Every person is a mixture of qualities, complex and worth thinking about - that's what award-winning author David Hill hopes young readers will take away from his latest war novel.
Enemy Camp, aimed at 9 to 14-year-olds, is set during World War II at Featherston's Japanese prisoner-of-war camp.
The story is told through journal entries of a 13-year-old boy, Ewen, whose father is a guard at the camp, and his discovery that many of the "enemies" are just people, like himself.
The book builds to the "Featherston incident" of February 25, 1943, where 48 Japanese prisoners were shot dead within minutes.
"I made up lots of characters and little events, but I have tried to be as accurate as I can about the details of the camp," Mr Hill said.
He said the former World War I military training camp became the first prisoner-of-war camp for the Japanese in the British Empire.
The first prisoners were Japanese civilians and "they basically accepted they were prisoners" and caused no trouble.
When the first Japanese soldiers and armed forces began arriving at the camp however, it was only a matter of time before confrontations between them and New Zealand authorities began.
"Some Japanese officers tried to improve relations, to make sure the two sides could exist together in the camp," Mr Hill said.
It was arranged that some New Zealanders would learn the Japanese language, to "show they respected Japanese culture and the Japanese way of thinking".
The idea was if prisoners felt they were being treated with respect, they might not cause trouble.
Young Ewen and his friends start frequenting the camp for Japanese lessons and ultimately a friendship blossoms with their Japanese teacher, who ends up being the first man shot in the riot.
Mr Hill said writing for a younger demographic allowed him to revisit his own youth.
To develop Ewen's character, he thought back to what he was like when he was 13, what his son was like, and what his grandsons are like now.
He said he enjoyed writing for that age group "because they're coming across ideas and experiences for the first time".
"They're surprisingly sophisticated, they have a good vocabulary and understand a lot.
"They're a lovely mixture between naivety and sophistication."
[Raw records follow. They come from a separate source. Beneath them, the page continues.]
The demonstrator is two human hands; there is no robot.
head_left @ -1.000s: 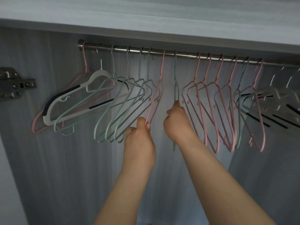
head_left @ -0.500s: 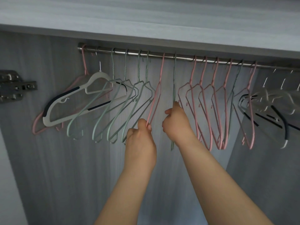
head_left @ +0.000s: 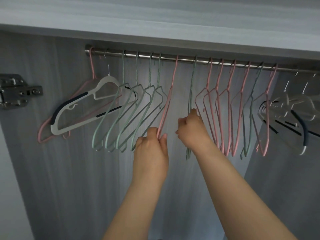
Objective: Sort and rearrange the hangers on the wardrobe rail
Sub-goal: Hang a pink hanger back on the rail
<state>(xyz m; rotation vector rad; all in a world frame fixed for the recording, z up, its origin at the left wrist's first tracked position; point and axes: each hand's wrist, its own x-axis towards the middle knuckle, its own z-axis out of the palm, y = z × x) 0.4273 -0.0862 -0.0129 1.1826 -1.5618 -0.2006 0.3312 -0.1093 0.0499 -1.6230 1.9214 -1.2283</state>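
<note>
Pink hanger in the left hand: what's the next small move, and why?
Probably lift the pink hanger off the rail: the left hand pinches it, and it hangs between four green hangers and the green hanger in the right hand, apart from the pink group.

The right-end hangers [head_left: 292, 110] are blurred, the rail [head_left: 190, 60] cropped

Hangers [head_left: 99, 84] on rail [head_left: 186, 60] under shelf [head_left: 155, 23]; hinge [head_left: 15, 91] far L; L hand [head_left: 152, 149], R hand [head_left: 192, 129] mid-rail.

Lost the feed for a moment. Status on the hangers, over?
Left hand pinching pink hanger. Right hand gripping green hanger. Both hooked on rail. Pink cluster close beside right hand.
</note>
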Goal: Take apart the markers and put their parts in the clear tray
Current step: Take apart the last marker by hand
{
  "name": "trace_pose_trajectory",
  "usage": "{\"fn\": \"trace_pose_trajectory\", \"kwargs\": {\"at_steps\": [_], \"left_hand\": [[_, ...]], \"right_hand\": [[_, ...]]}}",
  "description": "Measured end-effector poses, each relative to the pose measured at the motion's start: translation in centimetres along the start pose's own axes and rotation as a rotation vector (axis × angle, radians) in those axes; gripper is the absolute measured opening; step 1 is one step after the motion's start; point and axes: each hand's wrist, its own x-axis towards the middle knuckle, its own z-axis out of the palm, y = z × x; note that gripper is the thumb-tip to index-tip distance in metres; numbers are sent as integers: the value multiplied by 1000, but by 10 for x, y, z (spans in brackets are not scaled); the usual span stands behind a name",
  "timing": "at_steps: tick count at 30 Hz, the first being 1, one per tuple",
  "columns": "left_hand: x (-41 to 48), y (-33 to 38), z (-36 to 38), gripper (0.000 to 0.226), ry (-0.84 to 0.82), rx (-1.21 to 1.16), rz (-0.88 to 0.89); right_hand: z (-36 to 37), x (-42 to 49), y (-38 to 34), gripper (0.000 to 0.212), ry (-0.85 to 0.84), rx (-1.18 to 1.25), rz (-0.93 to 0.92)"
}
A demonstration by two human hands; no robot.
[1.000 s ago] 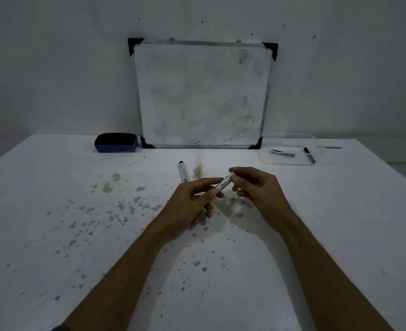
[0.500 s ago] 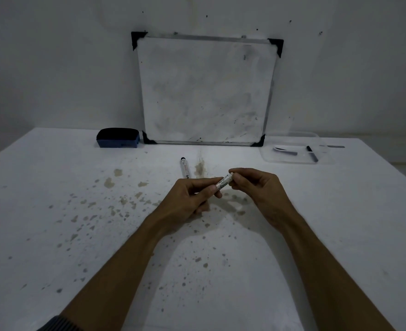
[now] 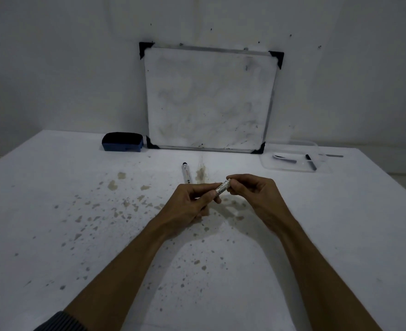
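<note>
Both hands hold one white marker [image 3: 221, 188] just above the middle of the table. My left hand [image 3: 192, 201] wraps the marker's lower body. The fingertips of my right hand [image 3: 252, 189] pinch its upper end, and most of the marker is hidden in the two grips. A second white marker [image 3: 186, 173] with a black tip lies on the table just beyond my left hand. The clear tray [image 3: 268, 164] stands at the back right with a few dark marker parts [image 3: 310, 161] in it.
A smudged whiteboard [image 3: 209, 99] leans on the wall at the back. A blue eraser [image 3: 122, 141] sits to its left. The white table [image 3: 78, 235] is speckled with brown stains. A thin dark strip [image 3: 334, 156] lies right of the tray.
My hands keep their grip on the marker and stay almost in place. The camera view has tilted down a little, so the whiteboard sits lower in the frame.
</note>
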Motion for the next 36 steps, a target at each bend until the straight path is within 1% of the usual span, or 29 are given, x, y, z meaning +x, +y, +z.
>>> {"fn": "trace_pose_trajectory", "kwargs": {"at_steps": [2, 4, 6, 7, 9, 11, 13, 15, 18, 20, 21, 24, 25, 27, 30, 33, 36], "left_hand": [[0, 4, 5, 28, 26, -3, -11], [1, 9, 11, 23, 80, -21, -37], [2, 14, 14, 18, 138, -19, -60], [2, 16, 13, 19, 160, 0, -69], [0, 21, 12, 18, 176, 11, -100], [-5, 27, 12, 17, 150, -23, -122], [-9, 33, 15, 19, 128, 2, -127], [-9, 34, 15, 16, 156, 159, -126], [-4, 31, -7, 4, 290, 518, -62], [0, 28, -28, 6, 383, 641, -12], [2, 24, -37, 10, 426, 679, 1], [0, 7, -57, 26, 508, 823, -29], [-2, 0, -60, 30, 499, 872, -41], [-4, -10, -63, 30, 451, 960, -25], [-3, -14, -62, 31, 374, 1077, 13], [-3, -14, -62, 35, 350, 1110, 10], [-5, -17, -63, 36, 361, 1108, 6]], "right_hand": [[0, 0, -1, 29, 14, 44, 17], [11, -1, -4, 34, 73, 118, 60], [24, -3, -8, 34, 125, 114, 109], [28, -5, -10, 30, 117, 54, 117], [32, -11, -14, 27, 22, -29, 115], [35, -15, -17, 25, -42, -26, 101], [42, -17, -21, 26, -34, -32, 104], [50, -17, -27, 29, 40, -18, 155], [50, -12, -32, 25, 142, 4, 180], [46, -3, -34, 20, 133, -79, 181], [46, 3, -34, 20, 122, -159, 198], [52, 25, -27, 28, 118, -485, 229], [55, 33, -25, 29, 123, -572, 215], [64, 51, -21, 31, 132, -675, 191], [78, 75, -13, 34, 143, -724, 224], [90, 89, -1, 33, 163, -754, 264], [99, 94, 8, 38, 190, -824, 269]]}}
Mr Hill said former journalist Mike Nicolaidi's book, The Featherston Chronicles, was one of his key sources while writing the novel.
While Mr Hill, a New Plymouth resident, has no ties with Wairarapa, he visited Featherston while researching for Enemy Camp.
"I felt it was only appropriate that I came down and got it as close to the facts as possible."
He spent time driving through the streets, making sure he got building placements and road junctions right, and spoke to various people in the area.
"If I got anything wrong it's my fault and I apologise profusely," he said.
Mr Hill has written a number of novels set during various wars.
"War is wonderful to write about because it involves conflict - physical, mental and internal."
Enemy Camp will be available in bookstores from early March.